Many aspiring medical students apply to medical school more than once before they are accepted. Little is known, however, about the characteristics of repeat applicants. By investigating factors that may discourage some medical school aspirants from reapplying, such as indebtedness,1,2 researchers can gain a better understanding of the social diversity of the applicant pool.3,4 Exploring gender differences in the factors that help explain the likelihood of reapplying is also important in light of the gradual decline in the percentage of medical school applicants who are female, from a peak of 50.8% in 2003 to 47.3% in 2010.5 Women have also been less likely than men to become repeat applicants in recent years: The percentage of women among repeat applicants decreased from 47.8% in 2004 to 43.7% in 2010.6 Unless the proportion of women among first-time and repeat applicants increases, this trend will continue to adversely affect the applicant pool's social diversity.
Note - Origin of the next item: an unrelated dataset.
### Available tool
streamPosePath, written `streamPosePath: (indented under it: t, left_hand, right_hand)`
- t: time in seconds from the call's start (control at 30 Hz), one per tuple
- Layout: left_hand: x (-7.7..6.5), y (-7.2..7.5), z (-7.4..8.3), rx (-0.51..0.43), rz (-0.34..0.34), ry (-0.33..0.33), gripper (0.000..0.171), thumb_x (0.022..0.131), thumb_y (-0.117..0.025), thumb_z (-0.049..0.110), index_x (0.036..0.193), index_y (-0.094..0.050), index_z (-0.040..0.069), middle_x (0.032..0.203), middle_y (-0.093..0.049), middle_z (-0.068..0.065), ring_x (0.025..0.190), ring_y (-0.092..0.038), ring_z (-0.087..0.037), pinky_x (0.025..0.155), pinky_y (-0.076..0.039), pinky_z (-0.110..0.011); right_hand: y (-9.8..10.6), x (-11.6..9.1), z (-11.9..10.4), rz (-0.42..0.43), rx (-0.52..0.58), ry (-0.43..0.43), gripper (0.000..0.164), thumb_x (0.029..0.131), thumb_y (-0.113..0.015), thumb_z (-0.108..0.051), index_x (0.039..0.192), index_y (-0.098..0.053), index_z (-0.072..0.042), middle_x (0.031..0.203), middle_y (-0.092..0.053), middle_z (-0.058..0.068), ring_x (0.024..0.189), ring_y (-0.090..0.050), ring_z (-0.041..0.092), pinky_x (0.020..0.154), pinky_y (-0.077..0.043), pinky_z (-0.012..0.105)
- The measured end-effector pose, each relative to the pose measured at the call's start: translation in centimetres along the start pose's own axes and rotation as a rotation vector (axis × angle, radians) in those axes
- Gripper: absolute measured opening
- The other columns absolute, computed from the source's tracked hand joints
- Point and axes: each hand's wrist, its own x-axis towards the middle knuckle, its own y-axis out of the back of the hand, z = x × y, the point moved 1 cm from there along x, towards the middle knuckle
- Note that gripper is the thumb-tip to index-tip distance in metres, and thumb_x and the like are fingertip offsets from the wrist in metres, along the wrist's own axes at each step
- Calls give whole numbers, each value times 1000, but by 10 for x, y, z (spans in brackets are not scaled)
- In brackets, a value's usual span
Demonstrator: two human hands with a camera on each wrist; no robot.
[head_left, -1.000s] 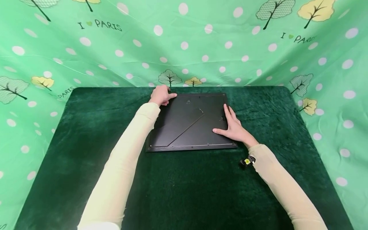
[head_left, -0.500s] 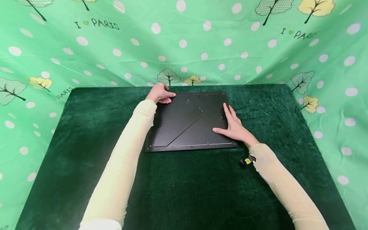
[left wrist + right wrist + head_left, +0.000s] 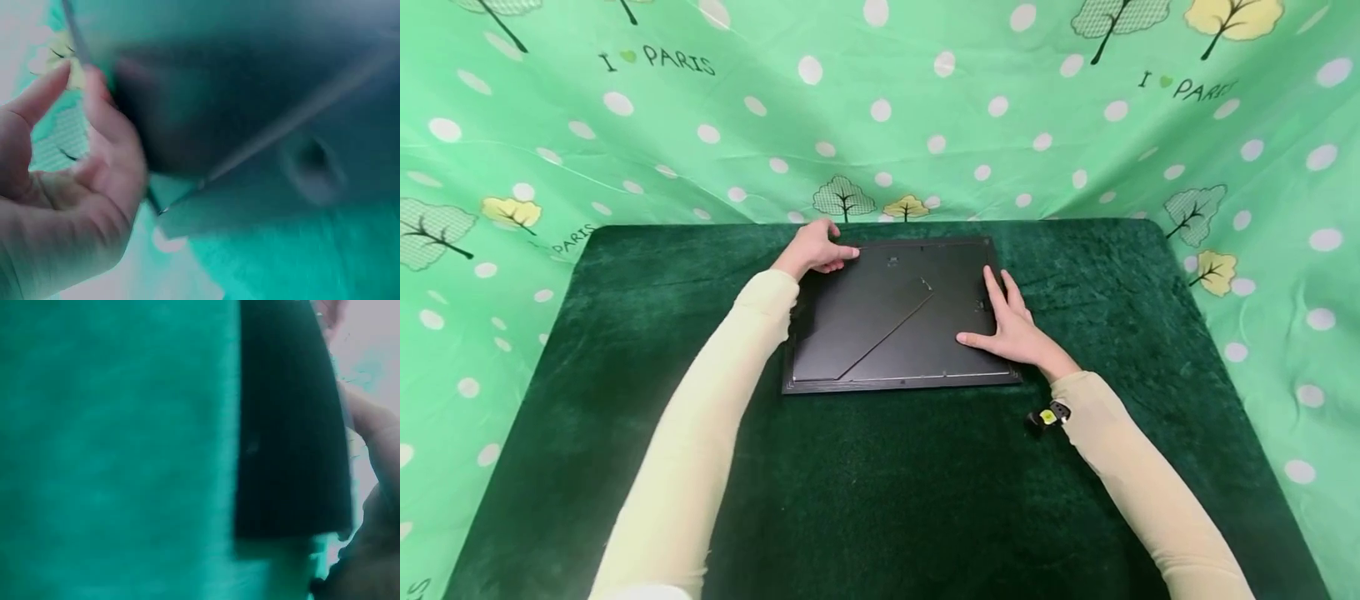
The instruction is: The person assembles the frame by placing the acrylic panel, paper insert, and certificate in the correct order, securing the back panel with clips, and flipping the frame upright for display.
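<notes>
A black picture frame point(image 3: 850, 312) lies face down, its back panel crossed by the slanting line of a stand flap. At its far left corner, my left hand point(image 3: 815, 248) pinches the edge; the thumb lies on the back and the other fingers bend over the side. The blurred left wrist view has the hand point(image 3: 81, 200) beside the frame's edge. My right hand point(image 3: 1015, 333) rests spread on the right side, thumb on the panel and straight fingers along the border. In the right wrist view the frame's dark side point(image 3: 294, 437) partly hides that hand.
The frame lies on a dark green velvety tabletop point(image 3: 880, 475). A light green curtain point(image 3: 895, 92) with dots and trees hangs behind and at both sides. A small black device point(image 3: 1048, 417) is worn at the right wrist.
My left wrist and forearm have shifted a little left while the fingers stay at the frame's corner. The right hand's fingers have spread slightly. The frame has not visibly moved.
</notes>
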Motion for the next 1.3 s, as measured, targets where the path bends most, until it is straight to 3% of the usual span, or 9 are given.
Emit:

In this study, we therefore sought to identify factors that predict the likelihood of an unsuccessful first-time medical school applicant becoming a repeat applicant the following year. Specifically, we explored how the likelihood of becoming a repeat applicant is associated with self-reported career and educational alternatives and with total indebtedness. In addition, we examined how these associations differ between men and women.
Factors That May Influence the Decision to Reapply to Medical School
Two recent studies7,8 that used nationally representative data to examine college students' decisions to enroll in graduate and professional education programs helped focus our analyses. Perna,7 who focused on the sources of the underrepresentation of women and racial/ethnic minorities in such programs, found that relative to not enrolling in any postgraduate program, female college graduates were less likely than their male counterparts to enroll in a first-professional-degree program but were more likely to enroll in a master's level program. Millet,8 investigating the effects of educational indebtedness, reported findings suggesting that college students who have collected substantial amounts of debt are significantly less likely to apply to graduate programs. Together, these studies suggest that men and women make different postgraduate education decisions and that one significant factor in their decision-making process is indebtedness.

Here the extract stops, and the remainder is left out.